You want to sue me? I'm innocent!
"Yeah, but you can't pay for your legal defense, so you'll lose and have to pay anyway"
That's not fair, your Honor, if I win, will you make them pay for my fees?
seems fair to me.
"gulp"
"Can we drop the suit?"
Sure, but you have to pay the fees she's already incurred.
"Uhm.. let me try to change your mind"
it's your dime
And that's where it is now
-GiH
If you read the record carefully you will see that we offered to withdraw the counterclaim if the RIAA could show us legal authority for their position that the counterclaim was improper, specifically saying to them "I certainly wouldn't want to get into motion practice over a mere formality." They could find no such authority, and never even got back to us, but simply went ahead with their motion. That sounds like frivolous litigation to me.
As to your comment that we should have made a Rule 11 motion, that can be done at any time in the case, and one that may not be necessary, since the Copyright Act gives Ms. Schwartz a right to attorneys fees, on a much lesser showing than would be needed under Rule 11. Rule 11 motions should never be undertaken lightly.
If you're really a first year law student, please don't -- when you get out there -- practice law like these guys do.
Ray Beckerman +5 Insightful
What they are afraid of is the legal concept of "non-mutual collateral estoppel."
Take for example, "Is the IP log showing the IP assigned to you by your ISP was involved in sharing enough for a copyright violation?" If the RIAA litigates this question, and wins, they win that case. They will have to litigate that issue against with the next defendant, and so on, because the next defendant may have different arguments.
But if the RIAA loses, they can not get a second bite at the apple by tring the same argument on a different defendant. They have litigated that issue, and lost. They are "estopped" from relitigating that particular issue.
This is common in the patent litigation, where just becuase you won 10 patent infringment suits, the 11th defendant can still beat you, but once ANYONE has beaten you, you lose from then on on that legal issue.

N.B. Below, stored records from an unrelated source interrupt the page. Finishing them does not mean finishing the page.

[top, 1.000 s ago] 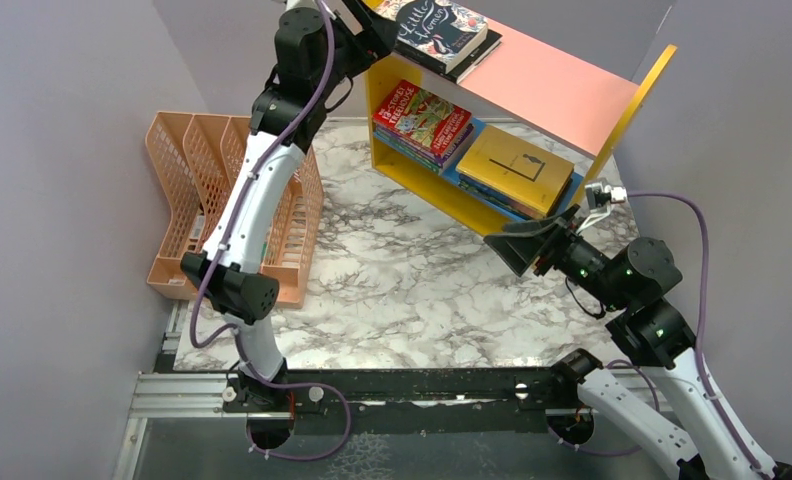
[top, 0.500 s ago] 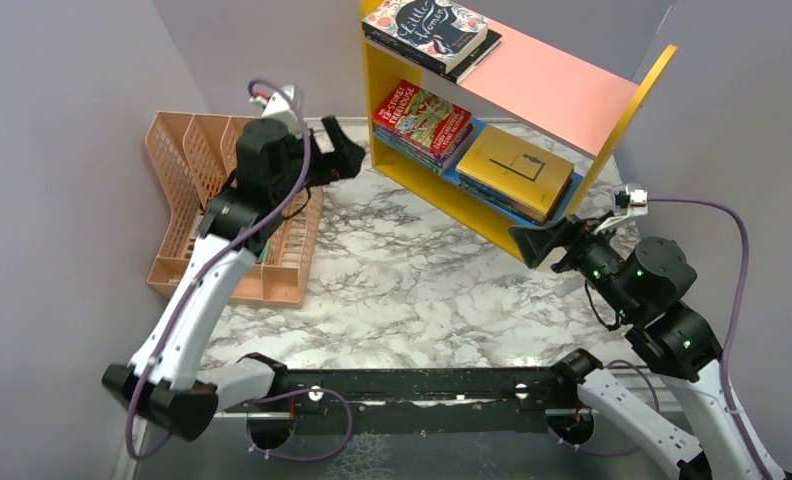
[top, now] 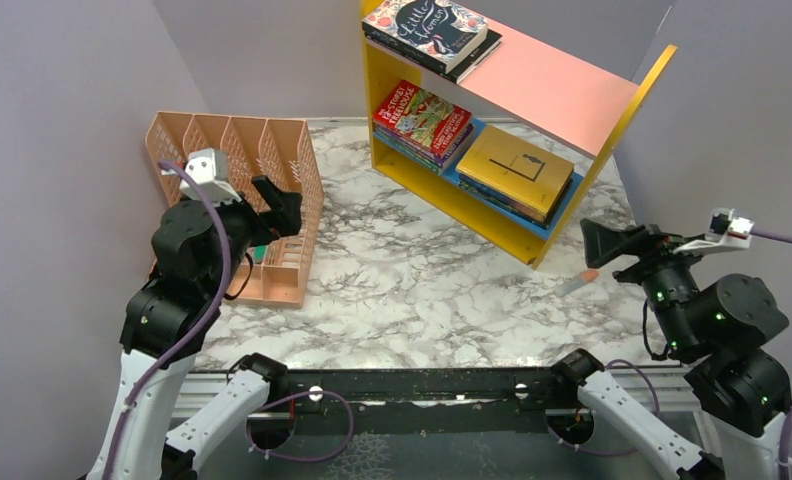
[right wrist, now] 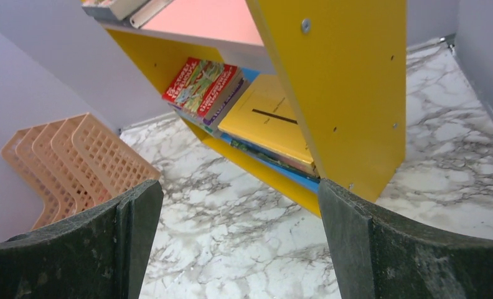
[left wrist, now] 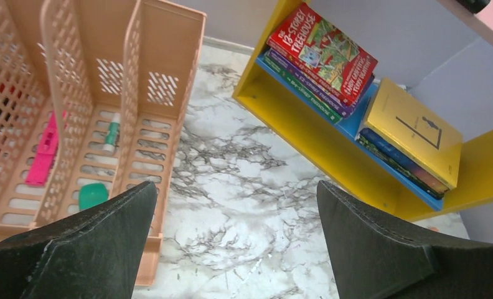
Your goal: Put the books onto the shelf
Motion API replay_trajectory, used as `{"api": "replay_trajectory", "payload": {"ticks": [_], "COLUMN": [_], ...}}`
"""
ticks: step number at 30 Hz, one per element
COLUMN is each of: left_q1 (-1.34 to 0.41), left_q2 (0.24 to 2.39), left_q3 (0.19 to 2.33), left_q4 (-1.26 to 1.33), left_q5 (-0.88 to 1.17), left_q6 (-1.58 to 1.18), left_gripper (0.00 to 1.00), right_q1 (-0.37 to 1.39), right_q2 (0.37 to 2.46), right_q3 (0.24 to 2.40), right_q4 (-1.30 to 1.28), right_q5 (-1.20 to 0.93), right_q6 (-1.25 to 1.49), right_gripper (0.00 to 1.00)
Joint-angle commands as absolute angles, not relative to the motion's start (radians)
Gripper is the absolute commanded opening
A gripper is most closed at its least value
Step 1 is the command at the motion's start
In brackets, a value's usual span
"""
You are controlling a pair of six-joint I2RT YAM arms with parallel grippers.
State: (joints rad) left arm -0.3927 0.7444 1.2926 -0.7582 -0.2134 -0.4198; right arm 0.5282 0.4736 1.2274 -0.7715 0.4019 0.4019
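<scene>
The shelf [top: 562, 85] stands at the back right, with yellow sides, a pink top and a blue lower board. The floral "Little Women" book [top: 427, 30] lies on a black one on the top board. On the lower board sit a red Treehouse stack [top: 422, 122] and a mustard yellow stack [top: 515, 170]; both also show in the left wrist view as the Treehouse stack [left wrist: 322, 59] and the yellow book [left wrist: 412, 128]. My left gripper [top: 280, 205] hangs open and empty by the rack, jaws wide [left wrist: 236, 187]. My right gripper [top: 622, 245] is open and empty, right of the shelf's yellow side panel [right wrist: 350, 93].
A peach mesh file rack [top: 222, 150] stands at the left, holding a pink item [left wrist: 43, 149], a green item [left wrist: 93, 194] and a marker [left wrist: 112, 136]. A small orange pen [top: 577, 283] lies on the marble table near my right gripper. Grey walls close in on both sides.
My left arm came down from the shelf top and drew back beside the rack. My right arm pulled back rightwards from the lower board. Both grippers opened wider.
</scene>
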Motion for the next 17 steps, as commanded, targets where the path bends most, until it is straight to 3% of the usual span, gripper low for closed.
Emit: {"api": "replay_trajectory", "payload": {"ticks": [1,17], "left_q1": [-0.391,-0.391], "left_q2": [0.716,0.680], "left_q3": [1.385,1.424], "left_q4": [-0.840,-0.851], "left_q5": [-0.315,-0.339], "left_q6": [-0.377,-0.382], "left_gripper": [0.99,0.99], "right_q1": [0.529,0.529], "right_q2": [0.459,0.448], "right_q3": [1.292,1.294], "right_q4": [-0.823,-0.810], "right_q5": [0.486,0.462], "right_q6": [0.353,0.345], "right_gripper": [1.00,1.00]}}
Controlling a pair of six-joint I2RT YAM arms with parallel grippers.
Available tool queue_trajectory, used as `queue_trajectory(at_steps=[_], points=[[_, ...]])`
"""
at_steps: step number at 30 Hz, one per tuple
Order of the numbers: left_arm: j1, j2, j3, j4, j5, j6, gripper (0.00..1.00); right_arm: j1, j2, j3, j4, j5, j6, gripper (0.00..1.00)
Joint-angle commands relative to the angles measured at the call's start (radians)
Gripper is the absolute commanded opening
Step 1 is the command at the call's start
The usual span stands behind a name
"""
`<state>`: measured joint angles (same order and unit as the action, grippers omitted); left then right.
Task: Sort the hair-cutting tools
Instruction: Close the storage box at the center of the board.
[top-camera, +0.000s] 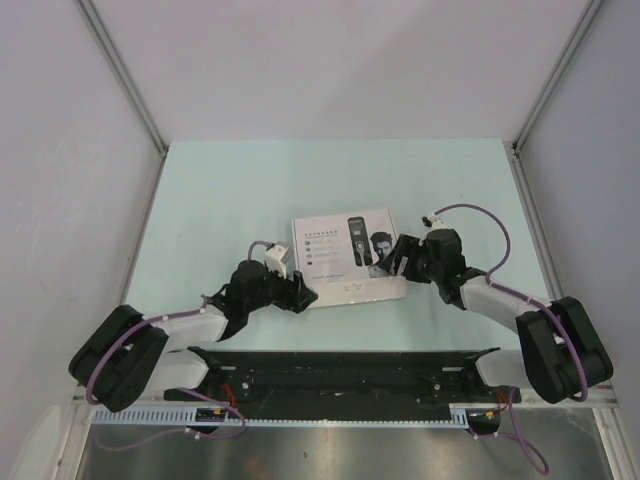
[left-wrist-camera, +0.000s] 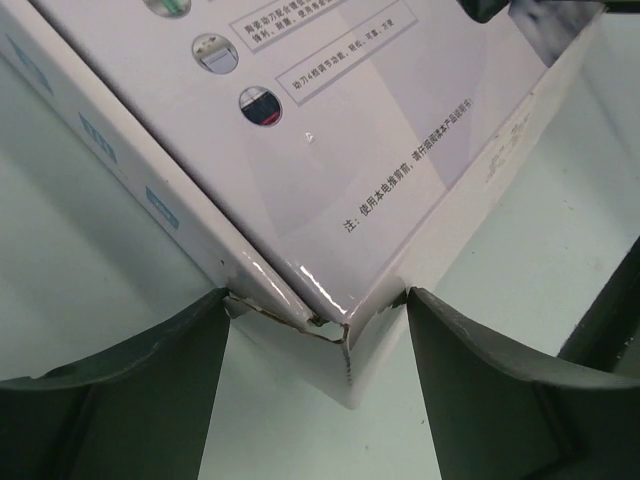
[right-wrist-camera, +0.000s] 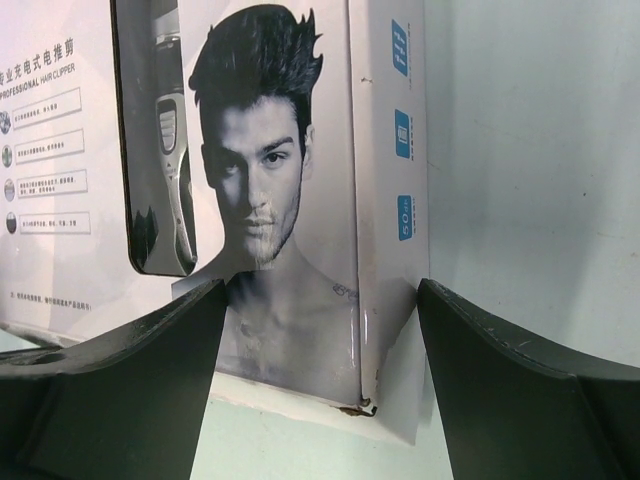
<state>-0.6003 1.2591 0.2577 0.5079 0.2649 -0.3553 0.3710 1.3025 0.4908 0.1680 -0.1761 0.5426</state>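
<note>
The white box (top-camera: 350, 292) is lying closed on the table (top-camera: 230, 190). None of the hair-cutting tools are showing beside it, so they are probably sitting inside, under the printed lid (top-camera: 335, 240).

The left gripper (left-wrist-camera: 315, 300) is straddling the box's near-left corner and the right gripper (right-wrist-camera: 320, 290) its near-right corner. Each pair of jaws is standing wide with the tips right at the box walls. I cannot tell whether either is actually squeezing.

The card at the near-left corner is looking scuffed and split, so a pinch there may be tearing it rather than raising the lid. An uneven pull from the two corners could be skewing the box, or lifting it whole and spilling loose pieces.

The contents and the seam where the lid parts from the box are hidden. It is also hard to tell whether the clipper shape (right-wrist-camera: 165, 140) on the lid is a print or a window.
</note>
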Motion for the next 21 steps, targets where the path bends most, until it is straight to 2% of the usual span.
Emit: queue_trajectory(at_steps=[1,6,12,18,21], points=[[-0.010,-0.095,-0.005,0.050,0.120,-0.022,0.76,-0.003,0.032,0.021,-0.094,0.015,0.000,0.81],[-0.010,-0.125,-0.012,0.047,0.169,-0.043,0.79,-0.001,0.064,0.048,-0.122,0.013,-0.001,0.81],[-0.012,-0.057,0.011,0.047,0.224,-0.070,0.80,-0.001,0.086,0.077,-0.143,0.004,-0.030,0.82],[-0.013,-0.030,0.026,0.046,0.166,-0.099,0.80,0.022,0.031,0.069,-0.163,0.003,-0.075,0.90],[-0.013,-0.018,0.046,0.046,0.128,-0.122,0.81,0.025,0.012,0.068,-0.163,-0.045,-0.086,0.92]])
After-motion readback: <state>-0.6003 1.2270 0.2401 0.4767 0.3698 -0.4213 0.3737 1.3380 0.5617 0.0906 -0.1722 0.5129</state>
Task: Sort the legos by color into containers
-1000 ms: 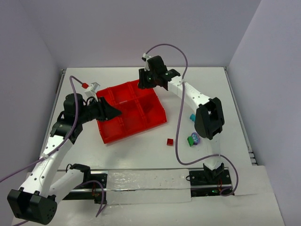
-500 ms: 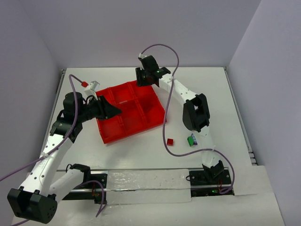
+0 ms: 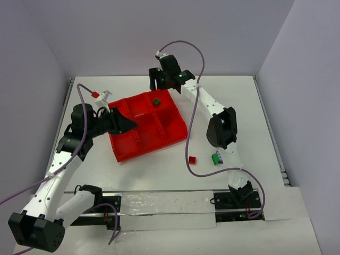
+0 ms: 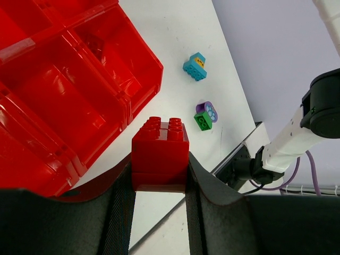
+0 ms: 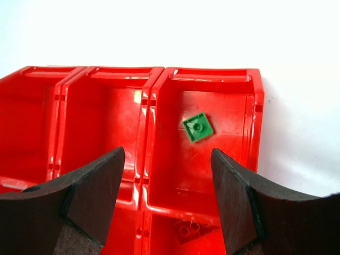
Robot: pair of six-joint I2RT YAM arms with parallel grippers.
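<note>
Though tiny, flat square green lego (image 5: 198, 127)

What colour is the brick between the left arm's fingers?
Red; the small red plastic brick shows best in the left wrist view.

Lab test cell: bare walls (image 3: 133, 37), bolted robot arms (image 3: 53, 175).

tray (image 5: 212, 73): glossy red plastic, smooth, slightly see-through at the walls, bright glare on the floors
green brick (image 5: 198, 127): smooth plastic with a soft sheen
red brick (image 4: 160, 154): hard, shiny plastic with moulded studs
left gripper fingers (image 4: 119, 218): matt black, finely grained, perhaps rubbery; the close view blurs it
table (image 3: 159, 175): matt white, smooth
cable (image 3: 183, 42): smooth purple sheathing
</note>
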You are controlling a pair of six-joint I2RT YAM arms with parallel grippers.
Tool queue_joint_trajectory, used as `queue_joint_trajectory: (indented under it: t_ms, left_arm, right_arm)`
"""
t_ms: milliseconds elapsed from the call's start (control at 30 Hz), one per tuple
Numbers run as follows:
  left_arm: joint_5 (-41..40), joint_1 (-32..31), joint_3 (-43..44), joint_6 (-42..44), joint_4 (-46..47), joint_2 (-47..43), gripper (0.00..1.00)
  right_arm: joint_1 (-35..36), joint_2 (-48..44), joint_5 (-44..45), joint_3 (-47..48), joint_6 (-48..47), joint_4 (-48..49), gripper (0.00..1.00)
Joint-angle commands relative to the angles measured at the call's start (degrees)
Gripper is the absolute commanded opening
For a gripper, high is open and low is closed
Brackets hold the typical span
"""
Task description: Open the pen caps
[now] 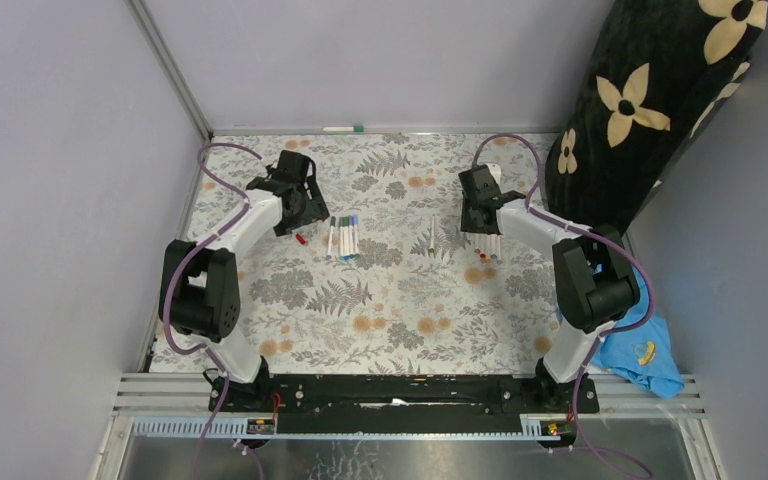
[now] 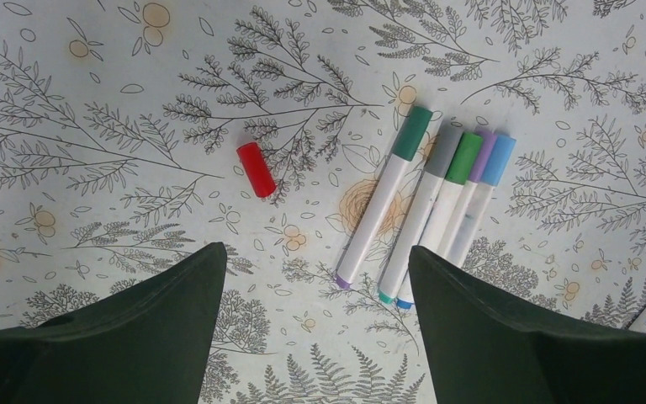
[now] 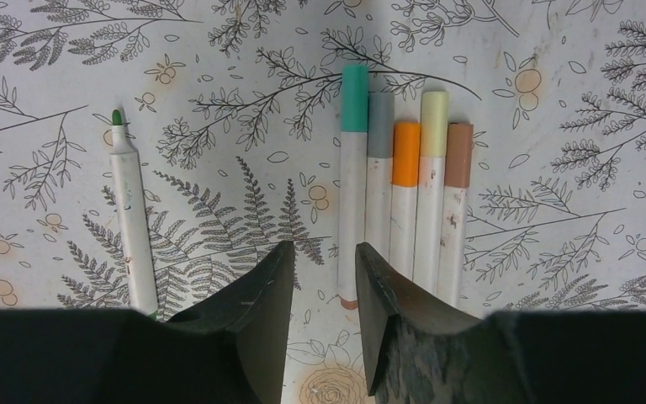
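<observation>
Hovering low over the floral tablecloth (image 2: 67, 101) with the left gripper (image 2: 315, 252) spread wide and empty, a loose red pen cap (image 2: 256, 168) lying ahead, apart from five capped marker pens (image 2: 425, 210) side by side. Holding the right gripper (image 3: 324, 248) parted narrowly, nothing between the fingers, before five more pens (image 3: 391, 219) capped teal, grey, orange, pale yellow, brown; well left, an uncapped green-tipped pen (image 3: 128, 219).
</observation>
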Motion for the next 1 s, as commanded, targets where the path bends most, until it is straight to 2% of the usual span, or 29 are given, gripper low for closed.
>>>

If the RIAA ever loses, you can bet that 1) they will appeal, and 2) while the appeal is pending, they will pay the defndnat a bazillion bucks to "settle" with vacation order, which will nullify the decision. And if you think they won't or can't, the insurance industry has been using this exact tactic for decades.
http://www.consumer.state.ny.us/clahm/clahm-child
Parents or legal guardians (other than foster parents) can be liable for up to $5,000 in damages for the willful and malicious damage, destruction, concealment, or theft of property (whether publicly or privately owned) by their child, if between 10 and 18 years old. This also includes the actual monetary damages suffered by a school or other public or private victim in responding to the false reporting of an "incident" or placing a "false bomb" by a minor. If damages awarded by the court exceed $500, the parent can ask to have damages limited to that amount they can actually afford to pay, up to $5000, but not less than $500, because of financial hardship.
this would seem to indicate, parents CAN in fact be liable for child actions.. can you resolve please, this difference of opinion?
every day http://en.wikipedia.org/wiki/Special:Random
If you don't think that compassion and decency have a place in the law, I feel sorry for you.
I don't share that outlook. I wouldn't have gone into the legal profession I did. I came here to help make the world a better place, not a worse place.
Ms. Schwartz is a very sick woman who didn't infringe anyone's copyrights. The RIAA's lawyers are aware of both of those facts. They should have dropped this case, but they and their lawyers are ghouls. In my view anyone who doesn't get that it's wrong to persecute helpless people this way isn't my kind of people.
I suggest you read what Jordan Glass had to say about these lawsuits in an excellent article on p2pnet.net.
Sorry if you feel I "weaseled" out of answering the question. I think I did answer it.